Jean Rabe Resigns as SFWA Bulletin Editor Amidst Controversy Over Sexist Articles
Jean Rabe, editor of the Bulletin of the Science Fiction Writers of America, has stepped down following a series of controversies in recent issues.
The problems began with the now-infamous issue #200, pictured at right, featuring a Jeff Easley Red Sonja cover. Mike Resnick and Barry N. Malzberg, in their long-running column, wrote about “lady editor” Bea Mahaffey (among others), glossing over her significant accomplishments in the field to focus on her looks. In issue 201, CJ Henderson praised Barbie for maintaining “quiet dignity the way a woman should.” But things really blew up with issue 202, in which Resnick and Malzberg responded to mounting criticism by crying about censorship.
There’s been a great deal written about this in the blogosphere and fan press in the past month (Charlie Jane Anders at io9 has an excellent round-up), but I think Benjamin Rosenbaum put it best in his June 3 open letter “Dear Barry & Mike“:
It takes a certain kind of willful blindness not to get that slathering wolf whistles all over your tribute to women editors of years past might piss off… well, pretty much anyone born after 1960.
It’s not that we don’t know how it was when you guys came up.

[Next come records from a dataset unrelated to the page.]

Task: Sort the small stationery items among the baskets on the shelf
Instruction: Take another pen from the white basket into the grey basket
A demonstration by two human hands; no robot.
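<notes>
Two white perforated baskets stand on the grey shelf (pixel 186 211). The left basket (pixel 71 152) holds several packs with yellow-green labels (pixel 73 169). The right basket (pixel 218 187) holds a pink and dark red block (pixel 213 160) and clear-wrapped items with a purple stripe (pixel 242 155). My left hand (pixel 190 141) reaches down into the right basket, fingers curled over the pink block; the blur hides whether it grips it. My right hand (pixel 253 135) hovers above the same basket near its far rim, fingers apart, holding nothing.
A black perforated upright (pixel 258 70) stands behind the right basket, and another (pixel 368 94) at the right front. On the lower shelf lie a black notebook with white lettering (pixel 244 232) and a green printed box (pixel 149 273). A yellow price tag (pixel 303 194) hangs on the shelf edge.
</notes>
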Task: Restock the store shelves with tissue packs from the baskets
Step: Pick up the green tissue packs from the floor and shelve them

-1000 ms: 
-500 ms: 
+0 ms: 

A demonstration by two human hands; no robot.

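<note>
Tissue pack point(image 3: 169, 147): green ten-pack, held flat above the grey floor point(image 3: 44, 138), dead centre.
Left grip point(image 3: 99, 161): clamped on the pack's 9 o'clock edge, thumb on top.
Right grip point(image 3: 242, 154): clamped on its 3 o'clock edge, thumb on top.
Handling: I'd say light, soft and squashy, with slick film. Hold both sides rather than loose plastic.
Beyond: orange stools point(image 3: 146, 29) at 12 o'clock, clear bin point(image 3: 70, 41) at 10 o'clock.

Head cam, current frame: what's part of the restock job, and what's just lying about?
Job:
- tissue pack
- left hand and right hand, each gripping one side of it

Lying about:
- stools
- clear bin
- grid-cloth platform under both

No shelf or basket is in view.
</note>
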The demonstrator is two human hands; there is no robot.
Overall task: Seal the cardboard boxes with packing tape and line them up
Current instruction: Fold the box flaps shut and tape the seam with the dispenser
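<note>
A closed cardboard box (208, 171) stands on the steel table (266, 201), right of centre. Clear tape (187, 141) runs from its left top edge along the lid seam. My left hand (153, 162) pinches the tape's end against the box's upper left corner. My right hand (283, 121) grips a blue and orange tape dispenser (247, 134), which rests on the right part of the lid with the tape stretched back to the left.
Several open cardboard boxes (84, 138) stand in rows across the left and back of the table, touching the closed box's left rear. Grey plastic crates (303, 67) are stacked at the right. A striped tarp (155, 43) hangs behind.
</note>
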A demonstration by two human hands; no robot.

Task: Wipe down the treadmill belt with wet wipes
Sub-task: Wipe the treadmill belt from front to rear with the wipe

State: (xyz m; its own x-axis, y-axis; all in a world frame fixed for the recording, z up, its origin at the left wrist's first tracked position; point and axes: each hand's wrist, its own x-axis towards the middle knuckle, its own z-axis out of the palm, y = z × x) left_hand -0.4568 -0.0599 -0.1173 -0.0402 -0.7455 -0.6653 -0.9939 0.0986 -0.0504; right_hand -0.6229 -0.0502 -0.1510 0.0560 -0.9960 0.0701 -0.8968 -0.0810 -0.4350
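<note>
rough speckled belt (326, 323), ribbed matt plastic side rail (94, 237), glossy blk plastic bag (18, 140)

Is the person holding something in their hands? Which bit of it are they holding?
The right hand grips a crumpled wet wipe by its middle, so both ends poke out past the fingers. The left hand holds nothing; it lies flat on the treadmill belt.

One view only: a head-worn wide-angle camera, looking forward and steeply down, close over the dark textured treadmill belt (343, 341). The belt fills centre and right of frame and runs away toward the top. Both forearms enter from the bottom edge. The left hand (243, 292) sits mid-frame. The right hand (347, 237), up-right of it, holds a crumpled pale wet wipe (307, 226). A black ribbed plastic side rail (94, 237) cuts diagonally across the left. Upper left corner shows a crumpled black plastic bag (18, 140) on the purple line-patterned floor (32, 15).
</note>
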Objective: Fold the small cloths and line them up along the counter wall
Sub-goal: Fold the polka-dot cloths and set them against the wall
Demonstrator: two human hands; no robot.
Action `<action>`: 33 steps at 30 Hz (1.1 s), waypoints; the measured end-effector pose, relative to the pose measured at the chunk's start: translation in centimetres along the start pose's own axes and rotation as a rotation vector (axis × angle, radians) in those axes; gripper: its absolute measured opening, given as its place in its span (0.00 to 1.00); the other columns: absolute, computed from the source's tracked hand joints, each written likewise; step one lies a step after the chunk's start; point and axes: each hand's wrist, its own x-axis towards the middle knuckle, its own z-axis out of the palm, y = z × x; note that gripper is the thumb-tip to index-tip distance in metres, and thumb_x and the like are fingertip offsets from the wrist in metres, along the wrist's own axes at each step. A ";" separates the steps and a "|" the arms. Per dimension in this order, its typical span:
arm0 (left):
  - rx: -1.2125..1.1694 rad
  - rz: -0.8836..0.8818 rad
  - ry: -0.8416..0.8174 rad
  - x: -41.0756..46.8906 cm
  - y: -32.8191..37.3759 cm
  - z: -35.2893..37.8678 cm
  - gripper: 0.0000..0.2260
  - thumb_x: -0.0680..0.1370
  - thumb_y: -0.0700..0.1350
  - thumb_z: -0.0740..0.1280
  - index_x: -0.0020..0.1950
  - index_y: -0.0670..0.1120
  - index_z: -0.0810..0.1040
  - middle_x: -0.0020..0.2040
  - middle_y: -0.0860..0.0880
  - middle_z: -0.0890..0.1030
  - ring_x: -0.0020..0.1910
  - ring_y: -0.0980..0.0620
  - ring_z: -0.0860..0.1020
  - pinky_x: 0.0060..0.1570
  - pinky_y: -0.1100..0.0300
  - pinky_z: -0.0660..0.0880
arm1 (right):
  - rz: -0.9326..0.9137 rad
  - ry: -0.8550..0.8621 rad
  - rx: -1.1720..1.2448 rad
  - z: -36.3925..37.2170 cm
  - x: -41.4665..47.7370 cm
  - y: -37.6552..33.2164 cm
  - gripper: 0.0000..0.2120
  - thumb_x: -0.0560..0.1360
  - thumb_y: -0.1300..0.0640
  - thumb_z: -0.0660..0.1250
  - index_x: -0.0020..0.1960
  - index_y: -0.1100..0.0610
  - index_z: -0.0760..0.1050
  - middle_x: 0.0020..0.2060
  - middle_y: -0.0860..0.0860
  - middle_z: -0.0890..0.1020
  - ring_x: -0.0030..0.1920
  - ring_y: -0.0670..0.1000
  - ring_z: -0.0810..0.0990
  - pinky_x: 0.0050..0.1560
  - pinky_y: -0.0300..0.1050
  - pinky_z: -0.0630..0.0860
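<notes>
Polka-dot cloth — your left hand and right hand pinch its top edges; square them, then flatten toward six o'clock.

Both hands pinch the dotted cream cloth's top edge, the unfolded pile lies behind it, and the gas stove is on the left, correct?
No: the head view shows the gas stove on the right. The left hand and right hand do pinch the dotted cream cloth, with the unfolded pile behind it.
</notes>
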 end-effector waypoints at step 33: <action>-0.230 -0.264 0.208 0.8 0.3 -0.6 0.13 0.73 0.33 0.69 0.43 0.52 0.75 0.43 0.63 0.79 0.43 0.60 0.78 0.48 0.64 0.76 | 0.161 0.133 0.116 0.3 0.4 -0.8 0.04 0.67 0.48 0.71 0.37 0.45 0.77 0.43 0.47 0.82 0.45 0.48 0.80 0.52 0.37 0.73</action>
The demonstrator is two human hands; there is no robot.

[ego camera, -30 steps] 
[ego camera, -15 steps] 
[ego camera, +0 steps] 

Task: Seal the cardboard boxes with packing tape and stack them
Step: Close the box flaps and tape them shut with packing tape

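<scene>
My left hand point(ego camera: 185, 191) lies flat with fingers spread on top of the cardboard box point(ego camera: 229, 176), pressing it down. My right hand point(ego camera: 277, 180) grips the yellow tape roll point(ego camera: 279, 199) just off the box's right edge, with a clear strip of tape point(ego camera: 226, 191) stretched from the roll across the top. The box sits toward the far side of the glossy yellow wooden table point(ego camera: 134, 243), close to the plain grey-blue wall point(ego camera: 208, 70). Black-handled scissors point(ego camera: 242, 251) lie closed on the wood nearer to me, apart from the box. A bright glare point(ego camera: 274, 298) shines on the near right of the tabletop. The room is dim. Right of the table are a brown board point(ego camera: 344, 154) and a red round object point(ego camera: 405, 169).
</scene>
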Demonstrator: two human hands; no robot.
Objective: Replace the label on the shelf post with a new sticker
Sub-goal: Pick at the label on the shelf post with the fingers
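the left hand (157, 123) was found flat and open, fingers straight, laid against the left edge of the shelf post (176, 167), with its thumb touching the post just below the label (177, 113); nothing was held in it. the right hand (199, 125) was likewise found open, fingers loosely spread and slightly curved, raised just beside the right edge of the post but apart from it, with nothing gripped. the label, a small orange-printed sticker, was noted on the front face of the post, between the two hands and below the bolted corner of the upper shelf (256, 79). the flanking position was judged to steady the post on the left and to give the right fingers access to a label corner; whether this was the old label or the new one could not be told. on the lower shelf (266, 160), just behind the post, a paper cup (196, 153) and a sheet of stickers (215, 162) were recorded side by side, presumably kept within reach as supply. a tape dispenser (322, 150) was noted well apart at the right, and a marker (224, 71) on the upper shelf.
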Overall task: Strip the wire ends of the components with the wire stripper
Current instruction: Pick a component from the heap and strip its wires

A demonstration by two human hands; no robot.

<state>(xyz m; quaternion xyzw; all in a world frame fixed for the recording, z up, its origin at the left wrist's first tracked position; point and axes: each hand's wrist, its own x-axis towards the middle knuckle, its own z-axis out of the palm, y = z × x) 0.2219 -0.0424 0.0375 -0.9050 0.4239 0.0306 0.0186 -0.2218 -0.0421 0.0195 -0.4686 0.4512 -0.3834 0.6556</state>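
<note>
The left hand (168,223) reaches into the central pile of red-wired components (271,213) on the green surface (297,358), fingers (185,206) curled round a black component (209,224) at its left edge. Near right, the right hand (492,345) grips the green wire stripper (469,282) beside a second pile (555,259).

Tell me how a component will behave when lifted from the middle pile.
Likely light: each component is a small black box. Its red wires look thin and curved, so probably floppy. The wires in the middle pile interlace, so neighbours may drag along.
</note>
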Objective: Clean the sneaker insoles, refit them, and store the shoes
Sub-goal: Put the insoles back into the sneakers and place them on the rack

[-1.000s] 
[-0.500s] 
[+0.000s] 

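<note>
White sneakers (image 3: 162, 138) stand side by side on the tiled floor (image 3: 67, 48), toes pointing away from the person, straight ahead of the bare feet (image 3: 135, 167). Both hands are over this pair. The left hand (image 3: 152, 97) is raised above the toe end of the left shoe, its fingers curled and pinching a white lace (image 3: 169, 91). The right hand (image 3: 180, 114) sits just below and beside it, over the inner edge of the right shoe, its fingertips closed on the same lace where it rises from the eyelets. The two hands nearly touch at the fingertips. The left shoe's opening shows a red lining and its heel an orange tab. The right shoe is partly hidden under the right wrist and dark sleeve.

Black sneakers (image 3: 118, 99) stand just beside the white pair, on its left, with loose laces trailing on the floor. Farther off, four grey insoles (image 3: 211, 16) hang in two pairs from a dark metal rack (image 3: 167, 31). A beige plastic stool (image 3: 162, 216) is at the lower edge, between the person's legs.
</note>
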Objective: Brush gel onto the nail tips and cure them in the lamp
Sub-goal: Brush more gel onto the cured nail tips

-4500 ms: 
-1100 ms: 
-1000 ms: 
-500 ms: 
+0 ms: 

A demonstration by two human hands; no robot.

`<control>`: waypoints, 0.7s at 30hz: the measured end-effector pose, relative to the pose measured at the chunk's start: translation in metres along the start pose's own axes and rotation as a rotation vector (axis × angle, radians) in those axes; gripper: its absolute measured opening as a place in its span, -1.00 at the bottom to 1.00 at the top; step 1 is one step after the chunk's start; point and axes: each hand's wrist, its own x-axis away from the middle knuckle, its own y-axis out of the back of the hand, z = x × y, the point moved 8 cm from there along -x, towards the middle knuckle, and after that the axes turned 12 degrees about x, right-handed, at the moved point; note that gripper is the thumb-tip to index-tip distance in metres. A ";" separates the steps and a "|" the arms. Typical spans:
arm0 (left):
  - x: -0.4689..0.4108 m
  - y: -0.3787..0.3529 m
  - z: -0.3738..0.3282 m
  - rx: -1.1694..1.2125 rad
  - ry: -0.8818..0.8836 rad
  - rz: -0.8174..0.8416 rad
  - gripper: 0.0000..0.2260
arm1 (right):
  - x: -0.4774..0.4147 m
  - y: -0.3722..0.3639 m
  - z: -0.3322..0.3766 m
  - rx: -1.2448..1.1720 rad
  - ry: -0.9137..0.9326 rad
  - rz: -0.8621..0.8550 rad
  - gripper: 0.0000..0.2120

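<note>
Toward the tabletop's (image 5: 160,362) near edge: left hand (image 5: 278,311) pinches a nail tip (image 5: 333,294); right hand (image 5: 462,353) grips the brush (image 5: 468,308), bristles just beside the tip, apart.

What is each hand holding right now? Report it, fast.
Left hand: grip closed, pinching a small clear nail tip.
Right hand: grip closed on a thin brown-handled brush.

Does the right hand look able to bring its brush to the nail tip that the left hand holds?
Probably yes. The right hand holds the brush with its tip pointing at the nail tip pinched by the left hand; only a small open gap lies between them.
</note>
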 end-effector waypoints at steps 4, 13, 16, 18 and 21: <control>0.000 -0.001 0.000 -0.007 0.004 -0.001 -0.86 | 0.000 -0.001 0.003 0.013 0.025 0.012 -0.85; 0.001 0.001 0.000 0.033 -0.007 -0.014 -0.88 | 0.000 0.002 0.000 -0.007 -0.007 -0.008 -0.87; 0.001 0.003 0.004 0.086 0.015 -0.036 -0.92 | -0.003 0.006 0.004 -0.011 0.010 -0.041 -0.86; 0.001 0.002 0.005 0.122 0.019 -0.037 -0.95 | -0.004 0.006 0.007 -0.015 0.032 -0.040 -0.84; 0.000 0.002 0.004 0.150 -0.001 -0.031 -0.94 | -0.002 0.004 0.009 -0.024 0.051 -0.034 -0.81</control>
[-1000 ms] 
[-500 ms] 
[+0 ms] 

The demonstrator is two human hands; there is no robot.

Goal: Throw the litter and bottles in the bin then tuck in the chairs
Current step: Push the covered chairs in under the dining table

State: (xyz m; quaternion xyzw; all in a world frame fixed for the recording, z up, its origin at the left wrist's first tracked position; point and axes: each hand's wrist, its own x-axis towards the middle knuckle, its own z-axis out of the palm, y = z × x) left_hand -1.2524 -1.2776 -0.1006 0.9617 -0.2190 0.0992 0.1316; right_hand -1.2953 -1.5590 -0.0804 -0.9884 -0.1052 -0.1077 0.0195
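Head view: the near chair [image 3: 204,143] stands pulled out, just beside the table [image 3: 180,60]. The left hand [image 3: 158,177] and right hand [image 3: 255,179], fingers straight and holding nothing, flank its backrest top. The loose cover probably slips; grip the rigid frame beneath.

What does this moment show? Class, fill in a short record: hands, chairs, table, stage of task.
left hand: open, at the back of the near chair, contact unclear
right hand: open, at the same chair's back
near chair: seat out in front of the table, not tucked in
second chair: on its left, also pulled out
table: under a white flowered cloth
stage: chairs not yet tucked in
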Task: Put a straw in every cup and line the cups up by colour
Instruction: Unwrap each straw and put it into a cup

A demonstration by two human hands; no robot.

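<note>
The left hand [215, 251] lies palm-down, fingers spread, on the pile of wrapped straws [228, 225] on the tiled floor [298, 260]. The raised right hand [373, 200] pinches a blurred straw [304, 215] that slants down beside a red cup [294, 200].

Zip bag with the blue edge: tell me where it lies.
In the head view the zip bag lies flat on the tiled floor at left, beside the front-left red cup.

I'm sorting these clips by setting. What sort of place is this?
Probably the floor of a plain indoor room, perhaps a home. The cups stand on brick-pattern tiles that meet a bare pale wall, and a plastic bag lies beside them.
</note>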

We know that back in the day, talking loudly about Andre Norton looking good in a bathing suit was supposed to be a gracious compliment about which she should be merrily grateful… We know this. We get it. We can make the imaginative leap to your context.
What upsets me, though, is that you apparently can’t make the imaginative leap to our context. You apparently don’t get that talking about how hot an editor is in a skirt — not in a love letter or a roast or an autobiographical reminiscence, mind you, but… in the central house organ of her writers’ organization — is, for us, kind of disgusting…
And then, honestly guys, the confused ramble about censorship?… That’s just painful. Like, if you say something that sucks, and we tell you it sucks, that’s… censorship? Stalinism?
SFWA President John Scalzi issued an apology to readers of the SFWA Bulletin on June 2.